Insurance in Mexico is a private-carrier market. For a premium-tier Honda CR-V in Yucatan, expect 4-8% of the market value per year for full coverage. The biggest cost-driver is the city — Mérida rates can be meaningfully higher than rural Yucatan for the same Honda.

Gasoline pricing in Mexico is moderate. For this CR-V, expect monthly fuel cost to scale roughly with kilometers driven and the manufacturer-rated economy minus 10-15% for real-world conditions.

This is a private-seller listing. For a premium-tier purchase like this Honda CR-V, the buyer usually pre-arranges financing with their own bank or credit union — get pre-approval before contacting the seller. The seller will typically wait for funds to clear before signing over the title.

In Yucatan, Mexico, you'll need the factura (original sales invoice), the most recent tenencia / refrendo receipt, the predial-update letter for the seller's address, a clean credit-bureau check, and the seller's ID. Tenencia transfers vary by state — Mexico City and CDMX-suburbs charge differently.

This is a private-seller listing — an individual selling their own Honda CR-V, not a business. Treat it like any other person-to-person purchase: meet in a safe public location (a police-station parking lot is the gold standard), verify the seller's ID against the title before any money changes hands, and never wire funds before seeing the vehicle in person.
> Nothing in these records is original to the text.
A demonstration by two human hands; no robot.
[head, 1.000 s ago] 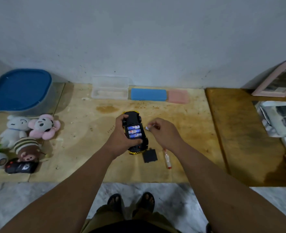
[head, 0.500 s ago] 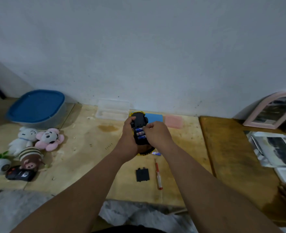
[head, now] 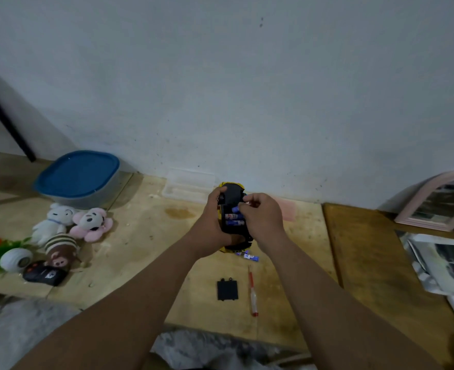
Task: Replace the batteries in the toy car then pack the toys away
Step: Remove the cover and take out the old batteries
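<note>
My left hand (head: pixel 212 222) grips the yellow and black toy car (head: pixel 231 194), held upside down above the wooden table (head: pixel 140 252). Blue batteries (head: pixel 233 219) show in its open compartment. My right hand (head: pixel 263 218) has its fingertips pinched on the top battery in that compartment. A loose blue battery (head: pixel 250 256) lies on the table below the car. The black battery cover (head: pixel 227 290) lies near the front edge, with a red and white screwdriver (head: pixel 252 291) to its right.
Plush toys (head: pixel 72 227), a white round toy (head: pixel 16 260) and a black remote (head: pixel 45 273) lie at the left. A blue-lidded tub (head: pixel 77 178) stands behind them. A clear box (head: pixel 185 185) and a pink lid (head: pixel 287 210) sit by the wall. A mirror (head: pixel 439 204) and papers (head: pixel 444 265) are at the right.
The car has been lifted off the table and up toward the wall. My right hand moved from beside the car onto the battery compartment. The view tilted upward.
</note>
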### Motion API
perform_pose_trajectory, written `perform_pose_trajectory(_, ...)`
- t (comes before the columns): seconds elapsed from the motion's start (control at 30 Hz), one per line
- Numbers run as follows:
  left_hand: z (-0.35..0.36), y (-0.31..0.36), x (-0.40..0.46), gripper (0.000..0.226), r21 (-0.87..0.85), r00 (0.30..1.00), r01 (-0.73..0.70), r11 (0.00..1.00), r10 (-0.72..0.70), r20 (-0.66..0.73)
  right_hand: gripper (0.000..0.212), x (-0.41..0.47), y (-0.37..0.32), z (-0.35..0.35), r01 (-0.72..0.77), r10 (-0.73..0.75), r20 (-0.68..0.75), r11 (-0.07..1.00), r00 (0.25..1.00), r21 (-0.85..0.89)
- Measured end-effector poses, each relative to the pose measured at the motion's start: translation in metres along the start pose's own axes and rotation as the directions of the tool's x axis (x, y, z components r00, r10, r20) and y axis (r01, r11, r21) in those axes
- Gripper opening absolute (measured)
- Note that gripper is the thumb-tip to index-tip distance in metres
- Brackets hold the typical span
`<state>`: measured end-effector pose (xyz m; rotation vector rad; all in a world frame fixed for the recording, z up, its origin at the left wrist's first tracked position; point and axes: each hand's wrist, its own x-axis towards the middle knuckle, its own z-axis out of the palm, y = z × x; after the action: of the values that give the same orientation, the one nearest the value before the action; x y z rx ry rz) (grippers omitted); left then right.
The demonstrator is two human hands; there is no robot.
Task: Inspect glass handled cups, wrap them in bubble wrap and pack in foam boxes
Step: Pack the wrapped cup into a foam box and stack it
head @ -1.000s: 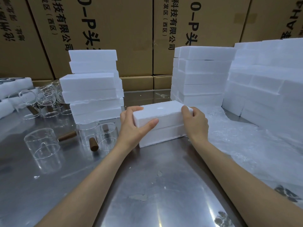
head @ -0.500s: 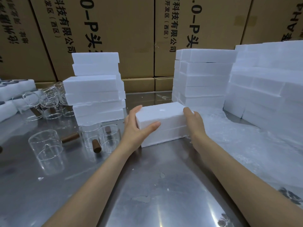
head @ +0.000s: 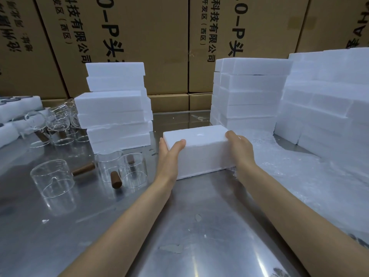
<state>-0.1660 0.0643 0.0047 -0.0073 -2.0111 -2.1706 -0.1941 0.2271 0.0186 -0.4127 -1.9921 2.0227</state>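
A closed white rectangular foam box (head: 199,150) on the steel table (head: 179,226) is gripped at its ends, between left hand (head: 169,154) and right hand (head: 240,148).

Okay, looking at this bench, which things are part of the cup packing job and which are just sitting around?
Part of the job:
- foam box, held by left hand and right hand
- glass cups with wooden handles
- bubble wrap
- foam box stacks

Just there:
- cardboard cartons behind
- steel table
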Motion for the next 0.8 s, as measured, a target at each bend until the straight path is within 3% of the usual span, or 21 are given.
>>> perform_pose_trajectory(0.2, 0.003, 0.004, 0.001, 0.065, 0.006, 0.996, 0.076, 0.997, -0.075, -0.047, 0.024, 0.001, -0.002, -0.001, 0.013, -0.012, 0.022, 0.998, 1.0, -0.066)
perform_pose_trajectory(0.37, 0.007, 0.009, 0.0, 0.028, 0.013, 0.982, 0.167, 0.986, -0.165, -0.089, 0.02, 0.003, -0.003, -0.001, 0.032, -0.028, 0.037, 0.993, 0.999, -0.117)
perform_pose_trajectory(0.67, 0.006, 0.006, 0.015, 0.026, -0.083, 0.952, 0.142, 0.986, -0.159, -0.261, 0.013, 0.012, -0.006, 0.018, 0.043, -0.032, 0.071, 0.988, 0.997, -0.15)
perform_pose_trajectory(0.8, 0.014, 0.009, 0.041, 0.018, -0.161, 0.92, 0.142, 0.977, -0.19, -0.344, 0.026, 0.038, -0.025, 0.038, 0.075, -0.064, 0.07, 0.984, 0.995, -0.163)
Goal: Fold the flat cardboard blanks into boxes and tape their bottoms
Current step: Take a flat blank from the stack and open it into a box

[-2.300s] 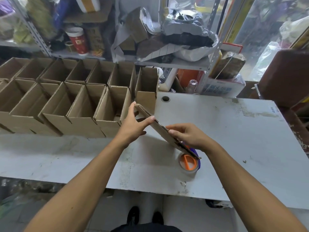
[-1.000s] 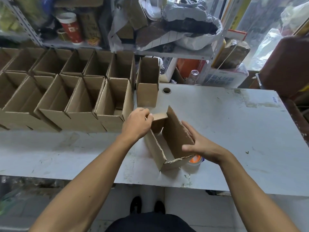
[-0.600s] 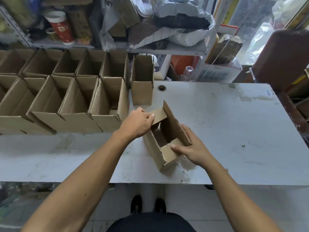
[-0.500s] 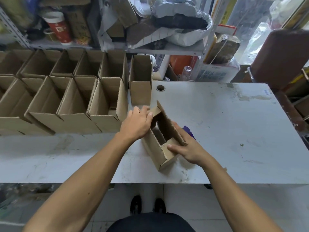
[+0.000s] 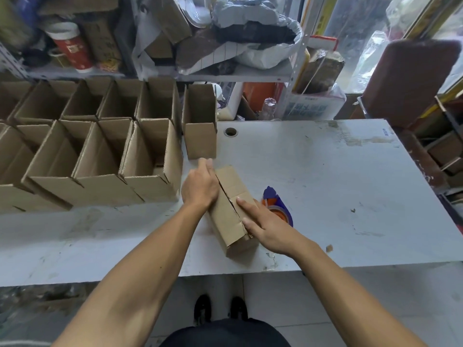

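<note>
Pressing down on the folded bottom flaps, both hands sit on the box (image 5: pixel 231 209) at the middle of the frame. The left hand (image 5: pixel 200 184) lies on the flap left of the seam, fingers pointing up the frame and looking fairly straight, though their tips are partly hidden. The right hand (image 5: pixel 265 224) rests flat, fingers extended across the right-hand flap. Neither hand curls round anything; they only hold the flaps shut.

The seam between the flaps is still untaped. The tape dispenser (image 5: pixel 276 206) lies just right of the box, partly behind the right hand. Reaching for it probably means lifting that hand, and the freed flap could spring up, leaving a gap or a crooked seam under the tape.

The box also lies close to the lower edge of the table (image 5: pixel 350 171), so uneven pressure might slide or tip it off. The finished boxes (image 5: pixel 100 159) stand in rows at the left, near enough that a shove could knock them.
</note>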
Low kilometers for a Honda CR-V of this year preserves resale value meaningfully — buyers in Mexico actively search by mileage filter. Each thousand kilometers added to the odometer between now and a future sale shaves a small but measurable amount off the next asking price.

On a premium-tier listing, negotiation room varies more by the seller's hold-time than by buyer pressure. Ask when the listing went live — anything past 30 days usually means the seller is open to a 7-10% reduction. Also inspect service records: missing entries are a legitimate price-reduction lever.

If the seller still owes a bank or finance company against this Honda CR-V, the title has a lien recorded. Do NOT hand over funds before the lien is released. Standard practice in Mexico: buyer's bank pays the lender directly for the loan balance and pays the seller for the remainder, with the lender's release letter arriving alongside the new title. Verify the lien status through whatever public registry Mexico uses (DMV / DETRAN / Registro Civil / etc.) before agreeing to a purchase price.